What you are asked to do: Lines in the following data that contain the string "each" are to be counted. Report only their number.

Data shown:

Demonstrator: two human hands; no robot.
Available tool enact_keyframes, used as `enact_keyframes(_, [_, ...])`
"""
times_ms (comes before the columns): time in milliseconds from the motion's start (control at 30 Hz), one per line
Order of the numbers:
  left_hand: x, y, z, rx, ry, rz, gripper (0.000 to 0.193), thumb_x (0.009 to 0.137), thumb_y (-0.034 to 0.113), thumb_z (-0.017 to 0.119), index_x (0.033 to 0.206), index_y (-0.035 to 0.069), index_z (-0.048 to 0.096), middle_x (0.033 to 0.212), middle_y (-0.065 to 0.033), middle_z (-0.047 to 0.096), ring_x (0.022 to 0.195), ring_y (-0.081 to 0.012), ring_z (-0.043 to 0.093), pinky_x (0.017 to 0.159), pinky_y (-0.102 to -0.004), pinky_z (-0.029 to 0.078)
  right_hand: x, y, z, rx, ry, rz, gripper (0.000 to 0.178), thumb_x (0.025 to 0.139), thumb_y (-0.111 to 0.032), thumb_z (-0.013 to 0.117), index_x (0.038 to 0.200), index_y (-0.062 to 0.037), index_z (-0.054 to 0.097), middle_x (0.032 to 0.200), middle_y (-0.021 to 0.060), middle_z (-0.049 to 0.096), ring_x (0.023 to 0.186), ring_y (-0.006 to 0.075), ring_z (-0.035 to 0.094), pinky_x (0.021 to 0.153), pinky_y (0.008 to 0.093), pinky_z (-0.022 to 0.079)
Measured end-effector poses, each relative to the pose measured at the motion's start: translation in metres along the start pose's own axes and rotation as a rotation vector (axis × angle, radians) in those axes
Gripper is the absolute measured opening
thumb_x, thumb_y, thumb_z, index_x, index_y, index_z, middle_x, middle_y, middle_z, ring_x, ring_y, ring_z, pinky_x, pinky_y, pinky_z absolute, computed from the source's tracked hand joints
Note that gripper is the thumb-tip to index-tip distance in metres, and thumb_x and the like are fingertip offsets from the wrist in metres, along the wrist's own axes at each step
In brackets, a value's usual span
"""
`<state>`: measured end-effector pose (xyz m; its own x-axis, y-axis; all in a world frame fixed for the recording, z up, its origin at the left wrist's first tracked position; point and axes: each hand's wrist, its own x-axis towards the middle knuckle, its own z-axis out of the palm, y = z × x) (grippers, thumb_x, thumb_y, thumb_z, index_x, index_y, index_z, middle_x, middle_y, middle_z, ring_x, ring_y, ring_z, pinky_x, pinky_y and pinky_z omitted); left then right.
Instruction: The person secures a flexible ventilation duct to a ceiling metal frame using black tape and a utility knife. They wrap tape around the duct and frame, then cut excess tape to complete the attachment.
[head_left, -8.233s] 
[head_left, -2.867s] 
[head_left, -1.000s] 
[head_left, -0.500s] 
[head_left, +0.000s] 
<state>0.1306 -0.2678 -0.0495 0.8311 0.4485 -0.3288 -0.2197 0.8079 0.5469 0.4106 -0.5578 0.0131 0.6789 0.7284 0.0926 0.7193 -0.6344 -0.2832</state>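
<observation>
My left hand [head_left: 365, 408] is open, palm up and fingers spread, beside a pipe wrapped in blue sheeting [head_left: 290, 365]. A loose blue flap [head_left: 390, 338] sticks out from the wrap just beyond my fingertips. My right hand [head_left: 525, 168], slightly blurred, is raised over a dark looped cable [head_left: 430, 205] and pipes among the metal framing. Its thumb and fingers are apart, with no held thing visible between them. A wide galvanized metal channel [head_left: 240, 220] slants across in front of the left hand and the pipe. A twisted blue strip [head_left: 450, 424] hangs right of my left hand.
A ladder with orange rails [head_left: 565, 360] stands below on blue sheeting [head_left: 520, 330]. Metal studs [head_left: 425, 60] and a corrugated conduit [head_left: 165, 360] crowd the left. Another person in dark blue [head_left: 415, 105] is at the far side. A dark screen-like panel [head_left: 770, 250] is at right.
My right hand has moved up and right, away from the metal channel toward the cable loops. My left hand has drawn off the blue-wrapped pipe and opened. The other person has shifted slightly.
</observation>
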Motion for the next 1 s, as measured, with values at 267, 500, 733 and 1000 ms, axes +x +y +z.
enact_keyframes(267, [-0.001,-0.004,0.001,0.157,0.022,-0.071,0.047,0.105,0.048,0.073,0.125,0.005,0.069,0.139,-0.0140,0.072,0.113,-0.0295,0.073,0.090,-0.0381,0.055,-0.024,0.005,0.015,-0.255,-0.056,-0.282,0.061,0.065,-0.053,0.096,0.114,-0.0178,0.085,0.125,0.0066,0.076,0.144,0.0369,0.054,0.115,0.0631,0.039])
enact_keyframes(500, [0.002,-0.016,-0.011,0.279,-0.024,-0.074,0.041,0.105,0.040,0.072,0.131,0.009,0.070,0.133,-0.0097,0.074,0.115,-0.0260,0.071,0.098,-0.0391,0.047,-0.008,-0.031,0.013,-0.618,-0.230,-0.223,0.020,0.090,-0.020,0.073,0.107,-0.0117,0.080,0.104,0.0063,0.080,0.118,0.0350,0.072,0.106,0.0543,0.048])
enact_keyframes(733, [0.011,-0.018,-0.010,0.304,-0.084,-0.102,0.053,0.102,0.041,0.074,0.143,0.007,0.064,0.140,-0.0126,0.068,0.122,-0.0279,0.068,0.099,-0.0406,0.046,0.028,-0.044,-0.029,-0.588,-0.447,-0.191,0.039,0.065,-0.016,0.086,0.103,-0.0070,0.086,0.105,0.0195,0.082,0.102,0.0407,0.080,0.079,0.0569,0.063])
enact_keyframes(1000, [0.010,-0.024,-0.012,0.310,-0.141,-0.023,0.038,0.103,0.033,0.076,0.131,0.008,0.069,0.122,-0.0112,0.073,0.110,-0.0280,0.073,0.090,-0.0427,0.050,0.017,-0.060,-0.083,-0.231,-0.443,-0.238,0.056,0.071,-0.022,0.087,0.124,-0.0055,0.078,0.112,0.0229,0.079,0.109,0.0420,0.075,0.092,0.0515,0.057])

Answer space: 3